Business & Finance Entrepreneurship-startup

Basic Ideas for Opening a New Business

    Choose a Market In Which You Excel

    • The best success strategy for any business is simple: provide a higher-quality product or service than your competition. Every entrepreneur should focus on an area in which he has a natural talent; the easiest way to excel in your work is to pick an area in which your product or service is better than everyone else's, without necessarily requiring more labor.

      For example, if you are planning a retail business, choose a product line you truly care about, and develop a customer base of people who love your products like you do. But if your strength is negotiating and getting a low price for goods, then pick the products that you can sell with the highest profit margin -- provided those products will still compete successfully. More people will be successful with the first, or "boutique," model of selling products; it is far more rare for an entrepreneur to be consistently successful based on his ability to out-negotiate his competitors.

      If you are not sure what kind of business will be best for you, try brainstorming as many ideas as you can, then choose the one you find most energizing -- not necessarily the one you find most profitable. It is easier to do something you enjoy and discover how to make money later than it is to dedicate yourself to something you dislike on a daily basis.

    Review the Competition

    • Every business enters a market with competition, even if your product is entirely new. Your potential customers all have a limited amount of money to spend, and you should consider as your competition any business that takes money out of the pool that might otherwise go to you. A retail store in a commercial mall competes not only with the businesses that sell similar products, but also with all other stores in that mall; once a customer hits his budget limit, he cannot buy your products.
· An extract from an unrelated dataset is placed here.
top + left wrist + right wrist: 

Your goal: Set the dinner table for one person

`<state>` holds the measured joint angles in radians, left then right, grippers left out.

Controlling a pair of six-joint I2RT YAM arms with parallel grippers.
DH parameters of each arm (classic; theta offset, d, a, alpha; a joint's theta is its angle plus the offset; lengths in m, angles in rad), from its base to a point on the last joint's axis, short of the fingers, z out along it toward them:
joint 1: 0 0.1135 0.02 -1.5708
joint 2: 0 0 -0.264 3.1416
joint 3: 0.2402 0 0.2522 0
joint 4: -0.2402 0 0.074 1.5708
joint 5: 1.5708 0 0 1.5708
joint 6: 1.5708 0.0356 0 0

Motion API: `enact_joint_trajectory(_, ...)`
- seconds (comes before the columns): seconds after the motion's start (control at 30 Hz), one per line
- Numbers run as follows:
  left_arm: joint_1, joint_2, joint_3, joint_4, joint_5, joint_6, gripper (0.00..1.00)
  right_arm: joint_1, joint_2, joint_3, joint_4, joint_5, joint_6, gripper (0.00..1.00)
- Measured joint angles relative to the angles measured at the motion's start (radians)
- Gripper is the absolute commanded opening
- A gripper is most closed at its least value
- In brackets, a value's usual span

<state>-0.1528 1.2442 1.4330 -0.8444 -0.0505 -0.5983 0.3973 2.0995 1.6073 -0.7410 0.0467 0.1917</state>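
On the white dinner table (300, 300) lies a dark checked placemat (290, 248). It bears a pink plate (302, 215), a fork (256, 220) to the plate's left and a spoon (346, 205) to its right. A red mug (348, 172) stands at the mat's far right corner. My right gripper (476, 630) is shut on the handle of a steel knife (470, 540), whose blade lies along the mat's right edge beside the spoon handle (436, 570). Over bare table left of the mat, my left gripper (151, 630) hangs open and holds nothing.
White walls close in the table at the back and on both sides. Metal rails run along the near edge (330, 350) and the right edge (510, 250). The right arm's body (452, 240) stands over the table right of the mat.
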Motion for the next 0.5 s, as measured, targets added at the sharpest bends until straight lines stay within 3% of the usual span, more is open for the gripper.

      Therefore, review the competition you face in several different areas. Obviously, you should first consider companies that compete directly against your product or service; these give you the baseline by which you determine whether your offerings are better, and how you might convince customers of this. Then consider other businesses that your customers might consider spending money at -- and think about how you can use creative marketing to bring those customers to you directly for quicker sales.

    Write Your Business Plan

    • Finally, be certain that your business will make money. Many startups fail not because they do not make a profit, but because they do not make enough money to justify the time commitment by the entrepreneur. Your profit margin should be high enough to both pay yourself a decent salary and reinvest in your business to allow for growth. A business that can only support one of these goals is likely to be short-lived. Your business plan should allow for this. Any business that can meet both goals with conservative sales estimates is much more likely to succeed than one that expects to immediately corner the market.